Renzo’s Steakhouse in St. Petersburg offers a Latin American twist on tradition

Its a meat-cute story for beef lovers.

click to enlarge FLAVORFUL AND AFFORDABLE: Renzo’s parilla, a sampler for two people, is a bargain at $39. - NICOLE ABBETT
NICOLE ABBETT
FLAVORFUL AND AFFORDABLE: Renzo’s parilla, a sampler for two people, is a bargain at $39.


Renzo’s Steakhouse

3 out of 5 stars

104 2nd St. S., St. Pete. Appetizers: $3-$20; entrees: $6-$49; desserts: $6-$8; beer/wine/cocktails: $3-$14.

727-851-9983; renzoeats.com.


Foodies across Tampa Bay were sad when Zack Gross shuttered the popular Z Grille at the peak of 2017’s summer heat. But now, that well-placed space in downtown St. Pete is home to Renzo’s, where Argentine asado reigns supreme. It’s less formal than a northern hemisphere steakhouse, which can sport white linen and thick filet mignon topped with béarnaise sauce. The decor is sleek, with brushed aluminum table tops. Sadly, Z’s wonderful Last Supper mural made from skateboards is gone.

But, like Bern’s, Renzo’s worships beef. They hand-select, clean, and cut each of their steaks. The meat is seasoned only with salt, then placed on a parilla (grill) and cooked until “al punto” — to the point where the steak's marbling is about to melt.

But, to begin, the menu offers empanadas with four different fillings; however, the spinach and ham-cheese aren’t available when we inquire. We’re limited and choose chicken over beef. The crust is baked, not fried, and it’s more doughy than flaky. The minced chicken filling is lightly spiced with flecks of green pepper. One taster finds it bland because it lacks the chili spice often present in empanadas, but it strikes me as just being a different style. So much depends on expectations.

Certainly, the provoleta is more surprising. Grilled balls of cheese are melted in a ceramic dish like those used to serve escargot. As you lift out a soft molten ball of cheese you can see the light sprinkling of Uruguayan adobo spices, which provide subtle grace notes.

Most unexpected is the cachapa, a giant, fresh, fat seared corn pancake stuffed with artisanal queso de mano from Venezuela — it’s reminiscent of mozzarella, only built up in layers. I’m unprepared for the sweetness and the size of the dish. It’s like a giant quesadilla had a puffed-up allergic reaction, but the combo is seductive indeed and quickly disappears.

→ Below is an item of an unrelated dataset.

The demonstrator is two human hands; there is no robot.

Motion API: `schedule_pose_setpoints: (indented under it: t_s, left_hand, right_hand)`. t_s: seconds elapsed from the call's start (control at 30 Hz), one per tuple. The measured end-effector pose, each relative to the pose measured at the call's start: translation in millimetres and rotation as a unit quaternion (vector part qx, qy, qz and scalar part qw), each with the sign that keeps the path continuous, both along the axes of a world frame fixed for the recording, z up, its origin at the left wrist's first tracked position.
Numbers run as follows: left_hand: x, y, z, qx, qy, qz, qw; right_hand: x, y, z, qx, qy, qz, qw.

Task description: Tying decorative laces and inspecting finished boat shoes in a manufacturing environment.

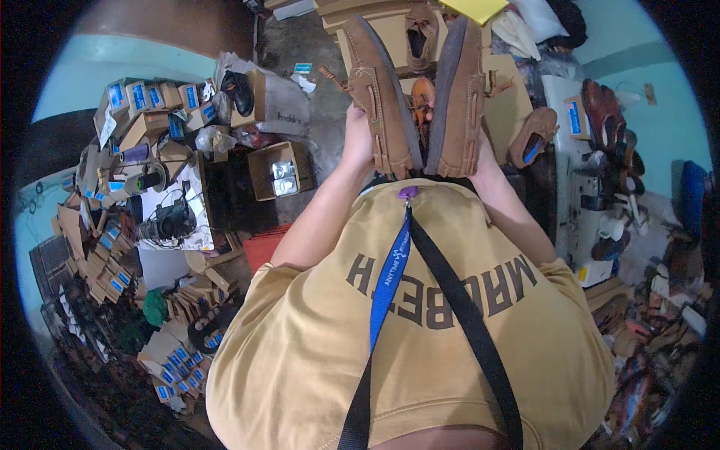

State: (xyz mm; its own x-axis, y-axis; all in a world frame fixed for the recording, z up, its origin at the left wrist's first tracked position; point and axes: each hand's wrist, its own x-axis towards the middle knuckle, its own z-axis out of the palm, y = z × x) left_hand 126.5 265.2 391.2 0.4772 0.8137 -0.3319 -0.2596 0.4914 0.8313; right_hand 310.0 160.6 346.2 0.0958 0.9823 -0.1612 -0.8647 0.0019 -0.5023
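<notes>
In front of my chest I hold up a pair of brown suede boat shoes, toes pointing away and soles turned toward each other. My left hand (359, 136) is closed around the left boat shoe (379, 112); a tassel of lace sticks out at its side. The right boat shoe (459, 105) is gripped by my right hand (487, 157), whose fingers are mostly hidden behind it. Between the two lies an orange-tan shoe (422, 91), partly covered. Beyond it rests another brown shoe (421, 37). A loose brown shoe (534, 138) with a blue patch inside sits to the right.
Cardboard (507, 97) lies under the shoes ahead. Stacked shoe boxes (146, 124) and a worktable (196, 199) with thread spools stand left, beside an open carton (259, 176). On the right, dark red shoes (600, 112) sit near white machinery (592, 232), with a shoe pile (645, 352) below.
</notes>
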Motion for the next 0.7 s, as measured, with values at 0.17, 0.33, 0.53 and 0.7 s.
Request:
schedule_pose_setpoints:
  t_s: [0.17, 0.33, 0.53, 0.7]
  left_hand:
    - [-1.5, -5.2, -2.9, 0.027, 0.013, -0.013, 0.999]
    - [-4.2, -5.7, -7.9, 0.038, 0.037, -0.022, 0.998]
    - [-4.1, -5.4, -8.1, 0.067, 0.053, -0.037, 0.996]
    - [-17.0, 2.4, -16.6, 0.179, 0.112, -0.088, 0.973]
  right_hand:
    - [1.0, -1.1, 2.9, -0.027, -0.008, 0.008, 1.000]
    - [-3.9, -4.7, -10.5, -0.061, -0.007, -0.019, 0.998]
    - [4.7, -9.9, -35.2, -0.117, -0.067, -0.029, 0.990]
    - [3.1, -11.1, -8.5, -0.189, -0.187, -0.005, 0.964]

Renzo’s menu offers sandwiches, salads, and paninis — but my focus is on the Argentine asado, the mixed grill so popular way, way down south. Borrowing from the gaucho’s need for conservation, an asado doesn’t necessarily include the best cuts of meat. Traditionally, nothing is wasted so there are potentially dozens of different tidbits served during the meal. But don’t expect a filet mignon. I’ve got fond memories of visiting a friend in Buenos Aires who guided me through a wonderful asado at his favorite neighborhood haunt.

So there’s no question that we’ll chow down on Renzo’s parilla, a sampler for two people. The cuts are more about flavor than texture and are simply grilled after that sprinkle of coarse salt and presented on the parilla at your table. There’s vacío (flank steak), which Renzo’s calls the “chicken breast of beef”; it’s one of their most popular cuts — a juicy, but also lean Argentine favorite. It’s joined on the grill by a series of meats all thinly sliced for equal cooking: asado de tira (beef short ribs), Brazilian picanha (top sirloin cap), pounded chicken breast, boneless pork chop and spicy chorizo sausage. The asado serves two, which is a bargain at $39. You just need to recalibrate your expectations; this is not North American style. The accompanying chimichurri is mild on the garlic and vinegar with an emphasis on a mix of herbs and oil. It’s a light, rather than assertive, condiment.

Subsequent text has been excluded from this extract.